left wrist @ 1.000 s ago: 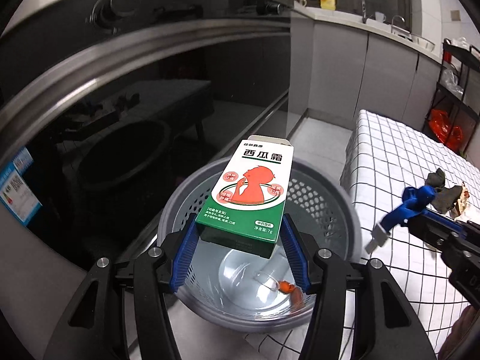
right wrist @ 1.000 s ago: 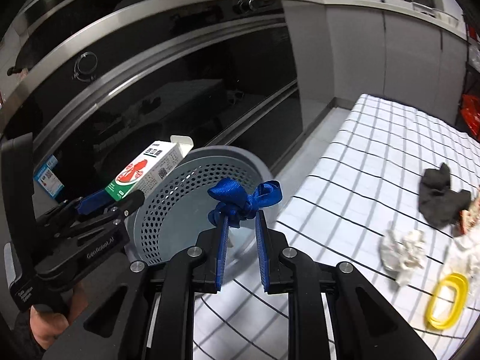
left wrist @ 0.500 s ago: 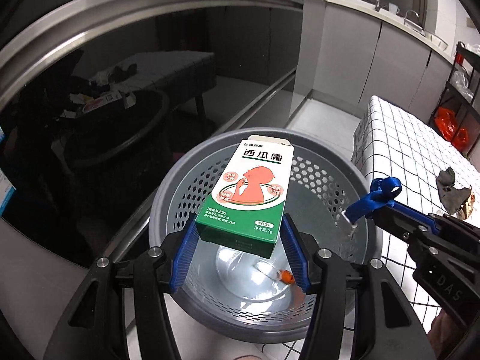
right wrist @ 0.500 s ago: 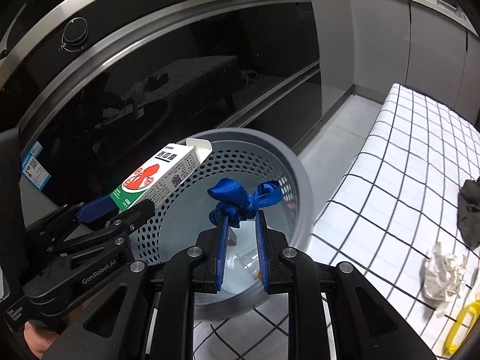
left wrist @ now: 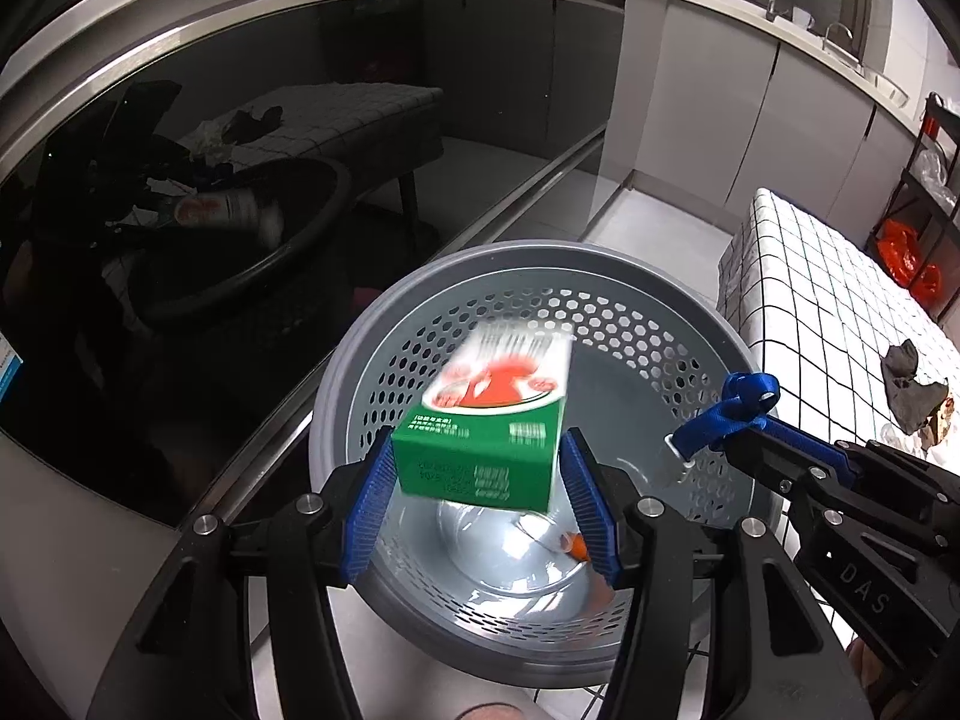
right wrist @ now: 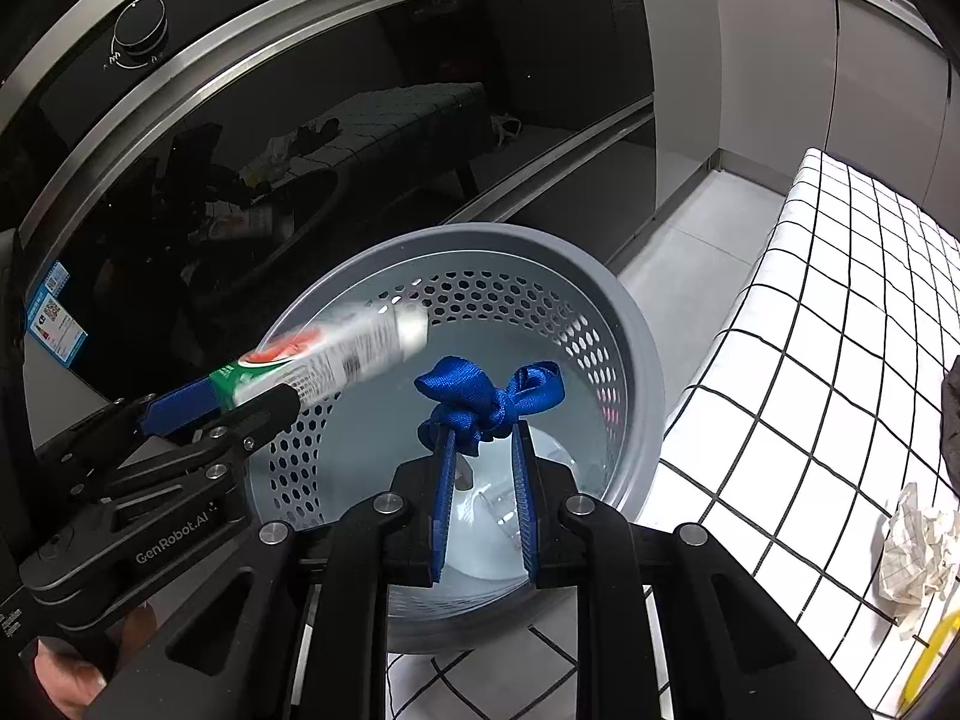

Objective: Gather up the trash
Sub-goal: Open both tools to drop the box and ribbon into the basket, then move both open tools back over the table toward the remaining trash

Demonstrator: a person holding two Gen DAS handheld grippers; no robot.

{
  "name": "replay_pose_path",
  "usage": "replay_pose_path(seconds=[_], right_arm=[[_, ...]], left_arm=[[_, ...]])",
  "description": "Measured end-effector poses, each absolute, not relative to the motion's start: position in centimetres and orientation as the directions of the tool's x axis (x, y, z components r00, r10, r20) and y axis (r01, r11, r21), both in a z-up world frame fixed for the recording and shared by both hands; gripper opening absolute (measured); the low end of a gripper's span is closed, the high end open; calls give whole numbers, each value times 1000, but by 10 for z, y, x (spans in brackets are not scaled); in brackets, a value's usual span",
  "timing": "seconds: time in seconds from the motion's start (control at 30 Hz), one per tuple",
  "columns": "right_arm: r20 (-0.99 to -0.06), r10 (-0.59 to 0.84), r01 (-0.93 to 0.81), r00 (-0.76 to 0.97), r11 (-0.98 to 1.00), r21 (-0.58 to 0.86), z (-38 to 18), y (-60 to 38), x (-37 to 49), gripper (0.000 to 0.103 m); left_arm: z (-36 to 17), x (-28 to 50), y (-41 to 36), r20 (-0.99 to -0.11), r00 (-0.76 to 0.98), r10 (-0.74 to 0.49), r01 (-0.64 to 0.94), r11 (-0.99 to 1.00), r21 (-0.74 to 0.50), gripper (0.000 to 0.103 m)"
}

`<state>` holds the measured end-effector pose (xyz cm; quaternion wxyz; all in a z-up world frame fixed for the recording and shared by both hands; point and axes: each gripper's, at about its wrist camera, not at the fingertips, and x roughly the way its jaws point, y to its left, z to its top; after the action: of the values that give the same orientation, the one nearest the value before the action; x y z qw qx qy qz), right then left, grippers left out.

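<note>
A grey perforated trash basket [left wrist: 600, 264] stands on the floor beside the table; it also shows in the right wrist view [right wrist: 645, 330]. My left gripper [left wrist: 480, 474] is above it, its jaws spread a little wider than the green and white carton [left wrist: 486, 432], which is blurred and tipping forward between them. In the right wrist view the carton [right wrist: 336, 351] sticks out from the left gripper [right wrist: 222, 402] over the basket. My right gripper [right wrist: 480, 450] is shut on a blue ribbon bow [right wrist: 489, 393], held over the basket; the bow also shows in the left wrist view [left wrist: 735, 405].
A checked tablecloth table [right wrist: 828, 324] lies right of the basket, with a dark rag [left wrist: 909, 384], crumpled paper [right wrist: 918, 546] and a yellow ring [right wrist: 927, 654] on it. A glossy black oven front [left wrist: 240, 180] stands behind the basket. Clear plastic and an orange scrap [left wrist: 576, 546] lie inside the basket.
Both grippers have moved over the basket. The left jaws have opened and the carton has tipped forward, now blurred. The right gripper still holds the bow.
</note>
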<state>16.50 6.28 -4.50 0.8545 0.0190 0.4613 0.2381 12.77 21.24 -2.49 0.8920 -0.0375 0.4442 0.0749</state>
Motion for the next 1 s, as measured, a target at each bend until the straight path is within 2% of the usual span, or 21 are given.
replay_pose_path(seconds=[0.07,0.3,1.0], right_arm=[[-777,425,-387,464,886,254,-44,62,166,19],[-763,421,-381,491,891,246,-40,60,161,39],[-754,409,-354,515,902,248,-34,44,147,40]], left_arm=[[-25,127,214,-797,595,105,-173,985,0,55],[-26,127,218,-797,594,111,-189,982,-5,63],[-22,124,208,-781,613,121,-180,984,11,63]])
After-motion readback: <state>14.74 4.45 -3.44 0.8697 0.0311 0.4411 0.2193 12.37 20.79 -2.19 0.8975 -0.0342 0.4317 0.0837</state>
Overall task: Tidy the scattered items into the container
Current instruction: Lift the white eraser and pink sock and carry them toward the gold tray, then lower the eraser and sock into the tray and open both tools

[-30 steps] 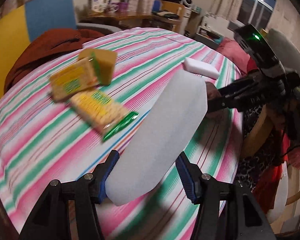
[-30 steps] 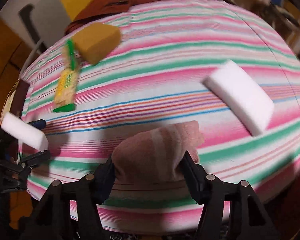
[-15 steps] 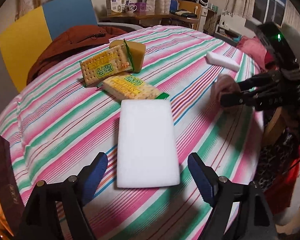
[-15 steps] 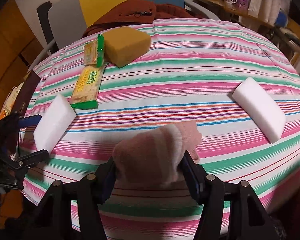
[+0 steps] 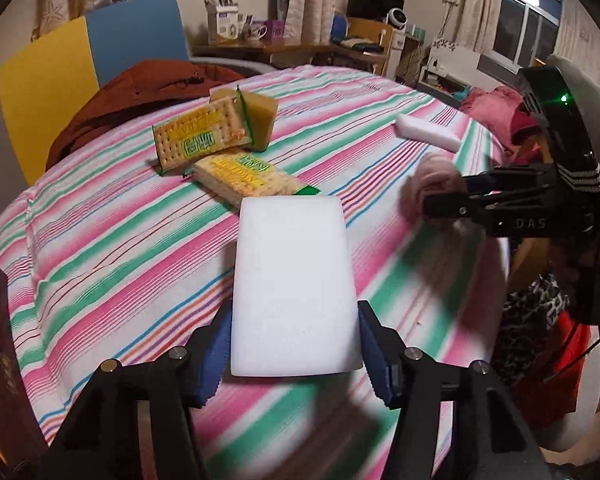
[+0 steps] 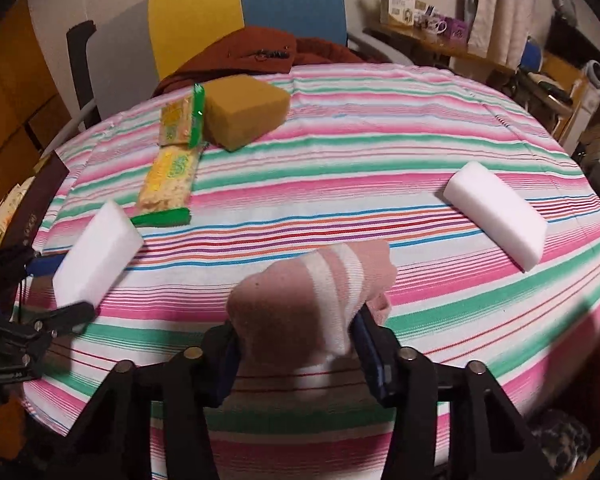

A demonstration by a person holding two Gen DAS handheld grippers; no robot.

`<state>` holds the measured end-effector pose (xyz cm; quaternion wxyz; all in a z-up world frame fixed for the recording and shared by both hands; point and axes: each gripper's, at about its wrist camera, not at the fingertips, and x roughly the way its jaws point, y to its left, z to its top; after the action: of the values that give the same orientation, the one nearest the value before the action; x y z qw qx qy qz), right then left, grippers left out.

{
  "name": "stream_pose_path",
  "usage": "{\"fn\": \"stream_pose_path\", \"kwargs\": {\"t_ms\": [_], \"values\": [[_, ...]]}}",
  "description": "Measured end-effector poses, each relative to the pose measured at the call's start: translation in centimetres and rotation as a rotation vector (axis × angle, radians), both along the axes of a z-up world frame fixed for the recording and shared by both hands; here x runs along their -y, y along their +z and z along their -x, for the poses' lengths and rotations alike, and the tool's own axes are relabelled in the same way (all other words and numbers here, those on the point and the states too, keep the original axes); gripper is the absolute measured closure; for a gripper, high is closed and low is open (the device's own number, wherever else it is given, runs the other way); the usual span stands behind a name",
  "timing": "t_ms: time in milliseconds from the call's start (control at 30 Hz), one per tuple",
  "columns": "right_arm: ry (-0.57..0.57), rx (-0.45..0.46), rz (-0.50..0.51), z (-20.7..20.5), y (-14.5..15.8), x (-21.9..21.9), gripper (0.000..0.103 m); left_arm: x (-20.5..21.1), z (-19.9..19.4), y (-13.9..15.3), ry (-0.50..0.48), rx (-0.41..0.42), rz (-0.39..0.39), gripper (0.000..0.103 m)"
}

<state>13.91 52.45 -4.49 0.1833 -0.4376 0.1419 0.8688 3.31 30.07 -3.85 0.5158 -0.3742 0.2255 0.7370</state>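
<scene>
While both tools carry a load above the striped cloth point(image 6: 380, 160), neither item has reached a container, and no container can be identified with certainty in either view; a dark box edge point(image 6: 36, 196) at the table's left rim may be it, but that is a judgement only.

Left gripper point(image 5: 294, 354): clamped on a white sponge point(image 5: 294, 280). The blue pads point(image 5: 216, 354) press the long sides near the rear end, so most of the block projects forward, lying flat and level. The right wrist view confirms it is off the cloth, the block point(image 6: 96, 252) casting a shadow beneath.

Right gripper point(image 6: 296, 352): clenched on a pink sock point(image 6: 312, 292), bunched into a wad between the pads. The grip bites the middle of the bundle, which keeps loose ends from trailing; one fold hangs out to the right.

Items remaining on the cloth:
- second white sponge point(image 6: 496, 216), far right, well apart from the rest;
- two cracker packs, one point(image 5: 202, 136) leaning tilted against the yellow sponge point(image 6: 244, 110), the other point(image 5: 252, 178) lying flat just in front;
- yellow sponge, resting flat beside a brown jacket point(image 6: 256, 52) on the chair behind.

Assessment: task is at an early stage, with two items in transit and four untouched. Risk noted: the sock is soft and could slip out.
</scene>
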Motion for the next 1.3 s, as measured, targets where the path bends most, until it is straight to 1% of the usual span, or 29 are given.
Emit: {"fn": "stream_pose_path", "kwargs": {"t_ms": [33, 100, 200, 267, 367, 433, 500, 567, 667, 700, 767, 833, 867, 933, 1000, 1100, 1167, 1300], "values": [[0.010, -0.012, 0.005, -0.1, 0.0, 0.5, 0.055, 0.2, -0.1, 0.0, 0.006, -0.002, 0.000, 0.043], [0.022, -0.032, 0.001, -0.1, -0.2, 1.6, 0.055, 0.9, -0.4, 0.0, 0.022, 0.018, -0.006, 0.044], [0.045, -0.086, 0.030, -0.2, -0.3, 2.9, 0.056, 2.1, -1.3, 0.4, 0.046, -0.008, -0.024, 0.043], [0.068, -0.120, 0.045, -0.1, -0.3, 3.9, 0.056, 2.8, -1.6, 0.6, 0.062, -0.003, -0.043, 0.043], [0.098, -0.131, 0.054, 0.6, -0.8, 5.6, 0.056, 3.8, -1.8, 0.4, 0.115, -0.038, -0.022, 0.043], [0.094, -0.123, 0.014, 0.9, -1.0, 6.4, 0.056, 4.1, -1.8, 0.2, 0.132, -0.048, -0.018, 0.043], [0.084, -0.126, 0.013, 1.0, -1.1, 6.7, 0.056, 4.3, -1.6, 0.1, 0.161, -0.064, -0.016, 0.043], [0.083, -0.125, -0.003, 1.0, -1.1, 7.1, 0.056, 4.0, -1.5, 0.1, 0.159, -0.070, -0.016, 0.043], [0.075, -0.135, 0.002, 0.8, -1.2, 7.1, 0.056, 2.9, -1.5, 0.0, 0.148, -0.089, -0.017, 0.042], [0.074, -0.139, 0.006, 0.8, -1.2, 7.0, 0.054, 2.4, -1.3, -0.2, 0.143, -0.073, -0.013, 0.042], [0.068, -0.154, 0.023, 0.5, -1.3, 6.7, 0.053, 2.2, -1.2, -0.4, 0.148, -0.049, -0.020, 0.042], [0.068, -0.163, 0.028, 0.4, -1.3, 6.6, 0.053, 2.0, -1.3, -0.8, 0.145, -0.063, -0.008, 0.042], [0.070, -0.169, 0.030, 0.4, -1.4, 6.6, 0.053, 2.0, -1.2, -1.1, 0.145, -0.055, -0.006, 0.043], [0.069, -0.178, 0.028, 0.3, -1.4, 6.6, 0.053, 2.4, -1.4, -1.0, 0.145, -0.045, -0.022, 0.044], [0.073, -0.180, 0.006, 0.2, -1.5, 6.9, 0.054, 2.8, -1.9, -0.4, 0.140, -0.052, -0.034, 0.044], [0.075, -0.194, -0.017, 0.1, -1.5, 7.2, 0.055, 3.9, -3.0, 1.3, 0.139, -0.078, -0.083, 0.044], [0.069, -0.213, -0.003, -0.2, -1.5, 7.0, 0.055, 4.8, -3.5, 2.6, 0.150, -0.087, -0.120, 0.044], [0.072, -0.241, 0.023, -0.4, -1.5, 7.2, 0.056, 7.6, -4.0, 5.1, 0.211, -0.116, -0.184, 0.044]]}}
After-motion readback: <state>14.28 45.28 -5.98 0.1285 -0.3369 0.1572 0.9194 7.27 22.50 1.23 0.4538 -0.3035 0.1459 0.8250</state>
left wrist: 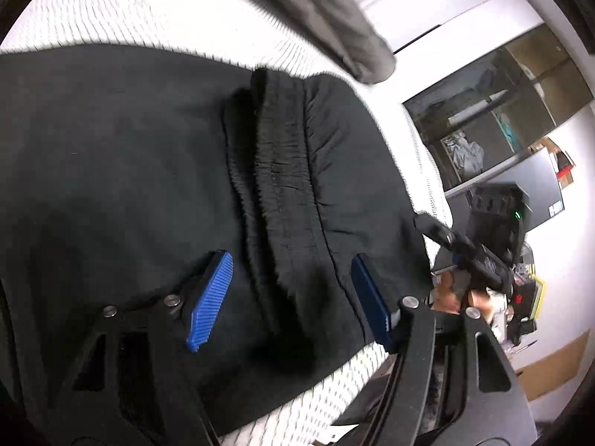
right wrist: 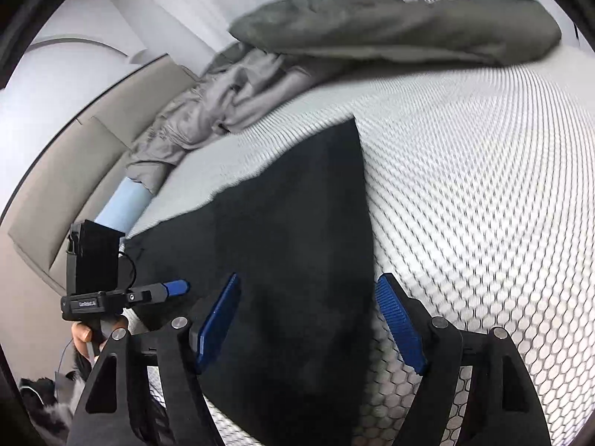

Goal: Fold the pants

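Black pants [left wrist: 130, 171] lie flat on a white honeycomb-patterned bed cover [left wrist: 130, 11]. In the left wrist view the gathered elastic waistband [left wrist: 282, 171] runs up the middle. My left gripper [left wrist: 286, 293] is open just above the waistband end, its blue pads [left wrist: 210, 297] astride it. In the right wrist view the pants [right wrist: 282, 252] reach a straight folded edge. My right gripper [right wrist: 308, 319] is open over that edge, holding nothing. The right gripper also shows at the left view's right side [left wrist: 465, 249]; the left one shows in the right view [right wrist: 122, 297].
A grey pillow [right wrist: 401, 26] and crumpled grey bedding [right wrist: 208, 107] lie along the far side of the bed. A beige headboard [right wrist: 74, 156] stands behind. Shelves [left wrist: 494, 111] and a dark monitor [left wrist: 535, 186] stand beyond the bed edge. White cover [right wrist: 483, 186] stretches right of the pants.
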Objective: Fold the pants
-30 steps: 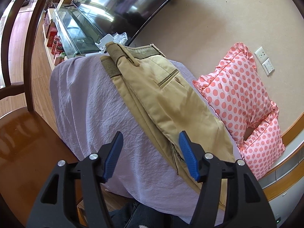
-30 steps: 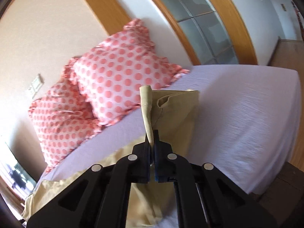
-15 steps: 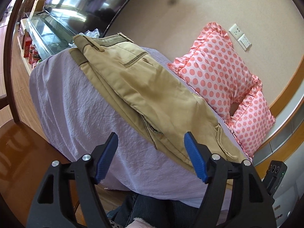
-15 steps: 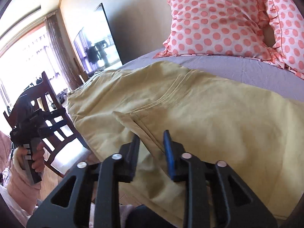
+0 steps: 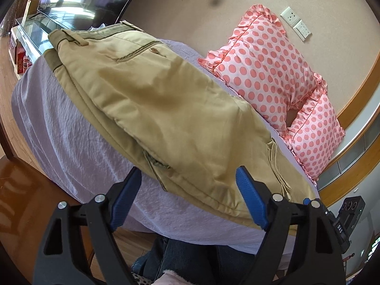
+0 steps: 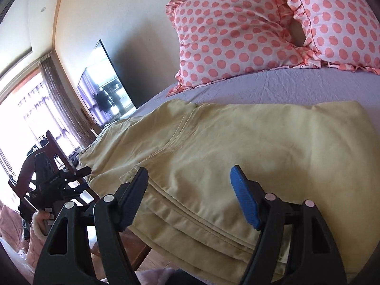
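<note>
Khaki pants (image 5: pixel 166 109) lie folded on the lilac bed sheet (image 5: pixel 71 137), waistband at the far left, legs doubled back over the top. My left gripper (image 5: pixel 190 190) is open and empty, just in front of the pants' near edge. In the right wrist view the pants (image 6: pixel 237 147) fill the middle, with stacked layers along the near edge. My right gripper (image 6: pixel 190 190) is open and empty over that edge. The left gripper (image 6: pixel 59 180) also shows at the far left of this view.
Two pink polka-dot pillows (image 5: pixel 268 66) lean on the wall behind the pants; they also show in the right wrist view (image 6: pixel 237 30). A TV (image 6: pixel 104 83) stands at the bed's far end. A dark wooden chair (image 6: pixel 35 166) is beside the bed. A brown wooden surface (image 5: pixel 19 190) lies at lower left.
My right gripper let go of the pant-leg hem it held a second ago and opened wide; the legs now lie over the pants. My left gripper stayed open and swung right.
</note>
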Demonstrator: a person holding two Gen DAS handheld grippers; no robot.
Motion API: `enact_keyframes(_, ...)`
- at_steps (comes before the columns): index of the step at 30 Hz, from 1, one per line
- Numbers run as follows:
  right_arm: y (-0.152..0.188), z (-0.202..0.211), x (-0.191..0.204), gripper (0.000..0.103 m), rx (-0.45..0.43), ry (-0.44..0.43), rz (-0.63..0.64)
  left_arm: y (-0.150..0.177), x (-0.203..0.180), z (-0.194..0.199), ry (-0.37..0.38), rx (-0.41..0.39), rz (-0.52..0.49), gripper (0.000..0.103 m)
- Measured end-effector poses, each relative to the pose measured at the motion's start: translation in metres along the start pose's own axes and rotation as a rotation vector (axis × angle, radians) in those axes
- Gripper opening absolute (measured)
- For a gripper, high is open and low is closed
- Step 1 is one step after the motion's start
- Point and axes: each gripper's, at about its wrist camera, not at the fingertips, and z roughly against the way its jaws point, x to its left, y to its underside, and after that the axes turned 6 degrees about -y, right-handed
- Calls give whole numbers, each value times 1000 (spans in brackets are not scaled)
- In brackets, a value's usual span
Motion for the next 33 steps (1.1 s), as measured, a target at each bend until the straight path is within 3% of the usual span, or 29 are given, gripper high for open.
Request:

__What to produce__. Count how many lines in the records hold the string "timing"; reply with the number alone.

__Answer section__. 2